Anyway, in the spirit of the New Year celebrations, here are my five resolutions based on what I have learnt about myself over the past 12 months. Happy 2014!
1. Don’t forget the long-term goals
The teaching commitment I have is extremely enjoyable for me and is something I can sink my teeth into immediately. Whereas the research element is also enjoyable but much less immediate in terms of the impact it will have on my day-to-day interactions with colleagues and students. For this reason, I have fallen behind when it comes to the research aspect of my role.
Don’t get me wrong, my PhD was finished on time, I have been involved in the process of writing numerous papers and have already started to co-supervise two PhD students, an MSc student and five final year undergraduates. In my first year I have focussed on these jobs rather than looking at the long term goal of where funding for my research is going to come from in the years to come. Therefore, I need to start putting some time aside each week to think clearly about my research. This can be my quality time – with just my thoughts and a grant application! No papers to read, no projects to read, no e-mails to answer and no people to distract me. This latter point is my second resolution.

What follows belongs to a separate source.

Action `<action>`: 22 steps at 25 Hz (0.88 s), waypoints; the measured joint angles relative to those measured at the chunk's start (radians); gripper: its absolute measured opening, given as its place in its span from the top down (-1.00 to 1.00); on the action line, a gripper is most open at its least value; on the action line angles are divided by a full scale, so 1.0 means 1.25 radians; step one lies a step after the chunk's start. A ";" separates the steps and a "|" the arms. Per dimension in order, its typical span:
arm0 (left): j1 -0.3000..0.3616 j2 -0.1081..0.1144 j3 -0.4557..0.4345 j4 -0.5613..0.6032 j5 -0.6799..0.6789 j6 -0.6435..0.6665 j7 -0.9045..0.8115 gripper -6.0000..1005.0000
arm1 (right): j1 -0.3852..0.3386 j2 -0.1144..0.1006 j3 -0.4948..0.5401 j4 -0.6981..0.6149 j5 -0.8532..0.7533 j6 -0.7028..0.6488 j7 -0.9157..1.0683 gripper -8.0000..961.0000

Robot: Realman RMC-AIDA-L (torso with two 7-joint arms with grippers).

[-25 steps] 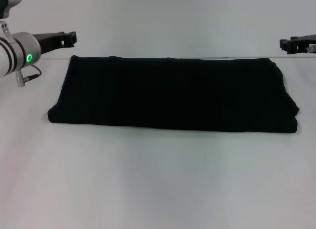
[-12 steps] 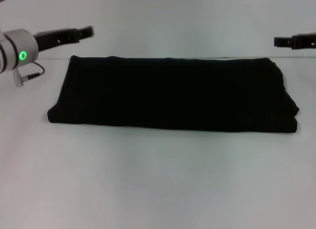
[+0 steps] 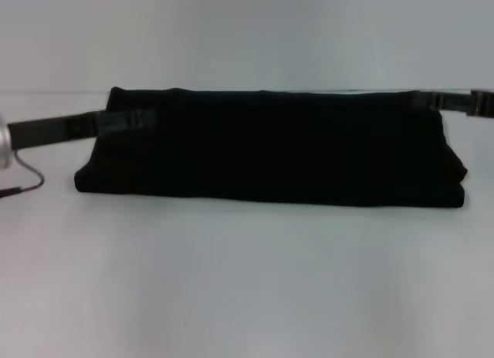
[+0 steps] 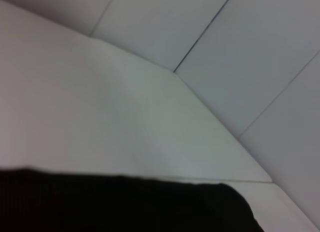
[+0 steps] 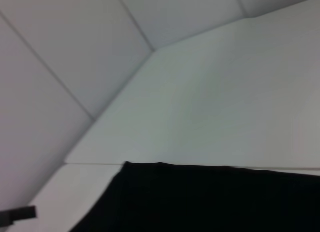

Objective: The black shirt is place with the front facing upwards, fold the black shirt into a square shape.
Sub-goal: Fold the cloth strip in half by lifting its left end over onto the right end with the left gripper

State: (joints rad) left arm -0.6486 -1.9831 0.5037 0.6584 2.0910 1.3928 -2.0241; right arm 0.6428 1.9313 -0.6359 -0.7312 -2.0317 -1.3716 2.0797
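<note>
Black soft cloth shirt (image 3: 270, 146) lies folded mid-frame; your left gripper (image 3: 131, 120) and right gripper (image 3: 432, 102) flank its upper corners for folding; finger state unclear.

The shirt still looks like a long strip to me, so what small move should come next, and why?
Probably lower both pincers onto the far corners and pinch. The shirt lies as a wide band, not a square; the left pincer and right pincer sit over its far corners, one at each end.
</note>
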 joint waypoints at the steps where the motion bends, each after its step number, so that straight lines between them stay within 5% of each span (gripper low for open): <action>1: 0.008 0.005 0.001 -0.006 0.000 0.007 -0.011 -0.61 | -0.007 0.002 0.000 0.004 0.014 -0.015 -0.008 -0.68; 8: 0.029 0.032 0.006 -0.057 0.006 0.038 -0.126 -0.70 | -0.018 0.005 -0.005 0.017 0.033 -0.096 -0.040 -0.68; 22: 0.026 0.042 0.008 -0.126 0.108 -0.114 -0.321 -0.76 | 0.005 -0.004 -0.004 0.034 0.026 -0.097 -0.051 -0.71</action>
State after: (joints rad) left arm -0.6167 -1.9311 0.5143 0.5012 2.2265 1.2504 -2.4250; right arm 0.6489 1.9263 -0.6406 -0.6888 -1.9988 -1.4929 2.0158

2. Remove the distractions
I get distracted far too easily. Whether it be by e-mails, other people in an office two floors below me or undergraduates wanting a quick word. I was talking to a fellow academic not long after my viva and he said to me that he didn’t know any good researcher that didn’t spend at least half a day a week working away from the office. He suggested swapping offices with a fellow academic – I feel I might be better working at home. So for at least half a day each week, whatever the workload, I am going to implement this practice and see what happens! I’m going to turn off my e-mails, not look at teaching work, not look at admin and just think… and write.
3. Don’t always feel the need to vocalise your thoughts!

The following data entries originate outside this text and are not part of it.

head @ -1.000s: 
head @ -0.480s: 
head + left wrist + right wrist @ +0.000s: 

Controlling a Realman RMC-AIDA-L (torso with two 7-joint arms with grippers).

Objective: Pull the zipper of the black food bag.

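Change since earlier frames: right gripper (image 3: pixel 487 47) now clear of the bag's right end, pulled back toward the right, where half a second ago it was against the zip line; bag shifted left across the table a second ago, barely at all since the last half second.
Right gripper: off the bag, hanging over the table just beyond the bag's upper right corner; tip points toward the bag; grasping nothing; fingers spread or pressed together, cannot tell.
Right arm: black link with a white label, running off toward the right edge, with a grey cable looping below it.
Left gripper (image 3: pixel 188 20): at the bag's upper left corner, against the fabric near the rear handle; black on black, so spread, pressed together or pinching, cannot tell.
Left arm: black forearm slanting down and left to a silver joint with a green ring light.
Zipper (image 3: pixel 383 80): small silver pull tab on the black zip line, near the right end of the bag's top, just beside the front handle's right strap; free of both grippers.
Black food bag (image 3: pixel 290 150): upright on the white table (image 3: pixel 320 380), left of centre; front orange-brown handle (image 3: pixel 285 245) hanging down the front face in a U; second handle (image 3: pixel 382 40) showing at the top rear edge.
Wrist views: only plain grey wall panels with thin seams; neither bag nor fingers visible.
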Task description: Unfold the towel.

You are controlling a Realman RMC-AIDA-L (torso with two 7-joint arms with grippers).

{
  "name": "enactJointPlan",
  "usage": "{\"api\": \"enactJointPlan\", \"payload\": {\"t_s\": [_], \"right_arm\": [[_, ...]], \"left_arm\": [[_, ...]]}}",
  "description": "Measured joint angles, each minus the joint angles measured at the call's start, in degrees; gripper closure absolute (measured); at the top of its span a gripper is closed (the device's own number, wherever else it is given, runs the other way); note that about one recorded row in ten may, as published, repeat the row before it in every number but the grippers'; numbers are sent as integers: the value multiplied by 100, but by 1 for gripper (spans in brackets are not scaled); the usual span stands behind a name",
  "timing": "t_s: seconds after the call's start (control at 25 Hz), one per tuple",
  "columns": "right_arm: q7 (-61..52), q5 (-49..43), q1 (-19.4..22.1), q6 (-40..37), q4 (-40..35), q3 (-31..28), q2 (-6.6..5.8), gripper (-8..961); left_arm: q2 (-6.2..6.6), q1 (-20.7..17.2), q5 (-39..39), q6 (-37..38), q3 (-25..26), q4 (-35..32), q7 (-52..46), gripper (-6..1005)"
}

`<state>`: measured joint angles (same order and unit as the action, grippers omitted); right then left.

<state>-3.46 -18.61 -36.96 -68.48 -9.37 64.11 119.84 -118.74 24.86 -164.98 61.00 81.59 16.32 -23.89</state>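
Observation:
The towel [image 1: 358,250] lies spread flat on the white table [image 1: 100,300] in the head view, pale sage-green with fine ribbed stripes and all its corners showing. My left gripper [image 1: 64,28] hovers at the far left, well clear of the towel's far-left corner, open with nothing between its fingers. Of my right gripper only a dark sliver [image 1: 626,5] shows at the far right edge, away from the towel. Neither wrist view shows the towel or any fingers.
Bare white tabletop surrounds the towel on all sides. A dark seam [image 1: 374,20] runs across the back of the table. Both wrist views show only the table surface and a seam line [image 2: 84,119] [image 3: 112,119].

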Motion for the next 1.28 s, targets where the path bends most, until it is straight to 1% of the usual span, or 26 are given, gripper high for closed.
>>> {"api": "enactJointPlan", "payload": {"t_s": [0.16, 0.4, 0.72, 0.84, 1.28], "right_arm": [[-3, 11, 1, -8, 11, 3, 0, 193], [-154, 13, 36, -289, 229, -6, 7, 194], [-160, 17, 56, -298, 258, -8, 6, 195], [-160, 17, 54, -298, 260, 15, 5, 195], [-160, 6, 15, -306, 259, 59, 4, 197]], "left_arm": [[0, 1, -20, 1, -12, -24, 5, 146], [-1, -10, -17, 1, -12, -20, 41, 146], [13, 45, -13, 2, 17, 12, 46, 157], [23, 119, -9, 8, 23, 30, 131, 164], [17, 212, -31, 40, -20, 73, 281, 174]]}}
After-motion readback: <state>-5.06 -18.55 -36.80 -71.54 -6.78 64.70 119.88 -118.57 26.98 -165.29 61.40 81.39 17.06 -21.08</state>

Sometimes it is better to listen and absorb rather than jump in and speak. I am a pretty vocal person and find it nearly impossible to remain quiet at a meeting. However, sometimes this is necessary and you may learn more as a result and it may have the added bonus of not volunteering yourself for extra work!

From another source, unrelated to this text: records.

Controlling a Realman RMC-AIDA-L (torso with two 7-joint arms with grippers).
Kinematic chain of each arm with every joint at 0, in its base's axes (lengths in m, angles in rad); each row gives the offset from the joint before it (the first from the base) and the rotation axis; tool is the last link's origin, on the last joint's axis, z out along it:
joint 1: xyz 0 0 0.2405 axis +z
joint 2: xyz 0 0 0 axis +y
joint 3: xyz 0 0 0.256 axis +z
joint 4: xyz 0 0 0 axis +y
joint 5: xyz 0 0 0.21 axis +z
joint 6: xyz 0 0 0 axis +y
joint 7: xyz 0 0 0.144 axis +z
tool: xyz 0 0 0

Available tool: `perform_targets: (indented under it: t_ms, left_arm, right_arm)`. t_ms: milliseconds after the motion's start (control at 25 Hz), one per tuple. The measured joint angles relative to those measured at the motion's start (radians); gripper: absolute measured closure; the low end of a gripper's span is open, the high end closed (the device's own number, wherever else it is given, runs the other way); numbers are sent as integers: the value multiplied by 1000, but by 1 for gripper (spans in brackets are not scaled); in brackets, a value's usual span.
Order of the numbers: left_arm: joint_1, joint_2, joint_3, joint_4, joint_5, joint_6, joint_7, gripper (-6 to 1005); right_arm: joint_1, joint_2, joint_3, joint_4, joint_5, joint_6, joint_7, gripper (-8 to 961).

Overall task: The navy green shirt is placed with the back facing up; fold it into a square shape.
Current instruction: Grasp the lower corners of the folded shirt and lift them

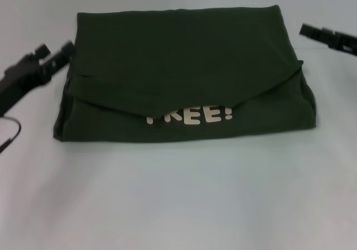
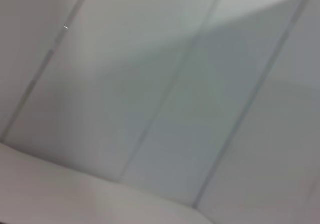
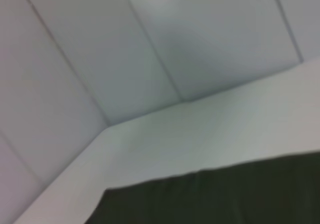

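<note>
Dark olive-green fabric fills the middle of the head view: the navy green shirt (image 1: 184, 77) lies folded into a broad, roughly rectangular bundle on the pale table (image 1: 178, 200). Its upper layer comes down in a shallow point over the lower layer, and just under that point pale printed letters (image 1: 189, 116) show, partly covered, reading as the end of a word with an exclamation mark. The left edge of the bundle is a little uneven, with a slit of shadow between the layers; the right edge bulges outward where the cloth is doubled.

At the left of the frame the left gripper (image 1: 53, 57) sits beside the shirt's upper left corner, apart from the cloth, its black fingers pointing toward the fabric. Whether those fingers are apart or together cannot be told from here. A thin dark cable (image 1: 12, 130) loops below the arm at the far left edge.

At the upper right of the frame the right gripper (image 1: 315, 32) hovers beside the shirt's upper right corner, also clear of the fabric; its finger state cannot be told either.

The left wrist view shows only pale panelled wall (image 2: 160, 84) and a strip of light surface. The right wrist view shows the same kind of wall, the table edge, and the shirt's dark cloth (image 3: 215, 199) along the lower part of the picture.
</note>
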Motion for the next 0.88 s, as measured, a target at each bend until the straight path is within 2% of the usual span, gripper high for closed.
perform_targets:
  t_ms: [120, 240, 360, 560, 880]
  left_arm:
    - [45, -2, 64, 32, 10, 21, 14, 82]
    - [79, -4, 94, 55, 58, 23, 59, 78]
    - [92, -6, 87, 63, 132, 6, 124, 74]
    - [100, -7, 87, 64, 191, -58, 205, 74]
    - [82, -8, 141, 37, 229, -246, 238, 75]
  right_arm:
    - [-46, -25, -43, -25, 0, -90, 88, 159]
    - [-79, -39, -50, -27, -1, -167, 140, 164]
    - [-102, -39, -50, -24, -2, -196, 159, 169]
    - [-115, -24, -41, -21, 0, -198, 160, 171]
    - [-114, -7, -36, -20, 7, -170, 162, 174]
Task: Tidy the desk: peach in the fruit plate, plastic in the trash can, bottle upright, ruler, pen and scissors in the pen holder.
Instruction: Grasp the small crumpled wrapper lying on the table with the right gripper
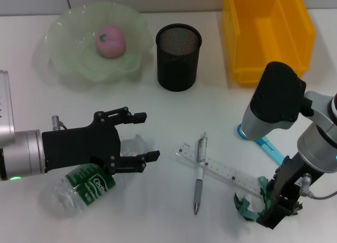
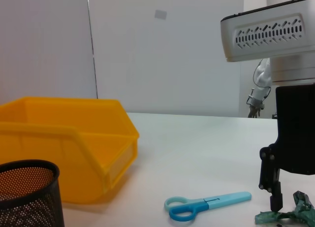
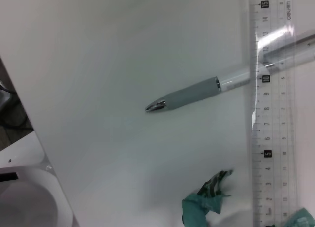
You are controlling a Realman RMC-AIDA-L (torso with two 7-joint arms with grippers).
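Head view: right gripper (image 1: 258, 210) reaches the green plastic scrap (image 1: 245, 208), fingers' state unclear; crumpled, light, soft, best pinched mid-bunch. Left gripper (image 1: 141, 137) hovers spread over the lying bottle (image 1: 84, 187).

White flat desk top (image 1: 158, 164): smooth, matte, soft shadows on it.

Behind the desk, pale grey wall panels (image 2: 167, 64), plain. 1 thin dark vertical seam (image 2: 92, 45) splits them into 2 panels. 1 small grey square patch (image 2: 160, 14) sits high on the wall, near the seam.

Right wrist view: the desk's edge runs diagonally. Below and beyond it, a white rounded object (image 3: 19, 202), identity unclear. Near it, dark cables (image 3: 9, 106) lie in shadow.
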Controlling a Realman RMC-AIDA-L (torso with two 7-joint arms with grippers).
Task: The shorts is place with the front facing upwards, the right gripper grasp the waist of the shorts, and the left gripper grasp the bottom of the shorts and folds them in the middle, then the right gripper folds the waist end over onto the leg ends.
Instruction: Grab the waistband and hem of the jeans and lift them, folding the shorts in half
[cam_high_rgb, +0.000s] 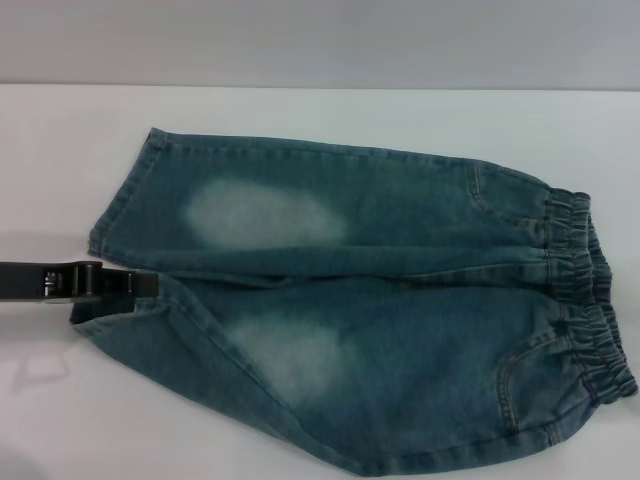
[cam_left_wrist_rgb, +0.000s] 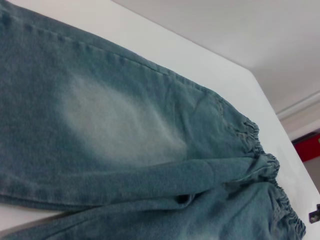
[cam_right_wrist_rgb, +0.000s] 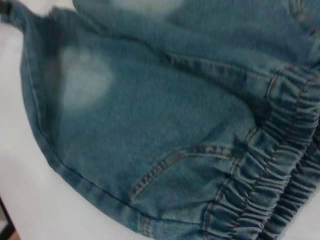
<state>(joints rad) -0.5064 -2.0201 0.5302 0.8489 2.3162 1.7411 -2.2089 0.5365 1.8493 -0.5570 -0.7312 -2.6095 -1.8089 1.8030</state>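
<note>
Left end effector (cam_high_rgb: 140, 284) closed on shorts (cam_high_rgb: 380, 330) leg hem, white table (cam_high_rgb: 320, 110) beneath

Left gripper (cam_high_rgb: 148, 284) reached in low from the left; right arm not seen in the head view.

The left arm is held nearly level, stretched in from the left edge, its dark gripper closed at the tip on the hem of the shorts (cam_high_rgb: 400, 330) near leg. The right gripper is out of sight in every view, and its state cannot be read.
</note>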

4. Clearly state your goals and what you need to achieve them
People cannot be expected to know what it is you are doing, what you want or how you are going to achieve it just by looking at you. You need to tell people why it is you can’t help them out with teaching this time, why you can’t attend a meeting at a particular time or why you need a new office. I have learnt that people are much more accommodating if there is an actual reason for letting someone down or making a specific request.
5. Get out there!
Again, over the past year I have learnt that most people haven’t got a clue what I am working on, and why should they – we all have busy lives with our own agendas. You need to get yourself out there and in front of as many people as possible. And I’m not just talking about policy makers, I think I need to do more to communicate my science to pharmacists at large, other healthcare professionals and most importantly patients and the public – otherwise what is the point!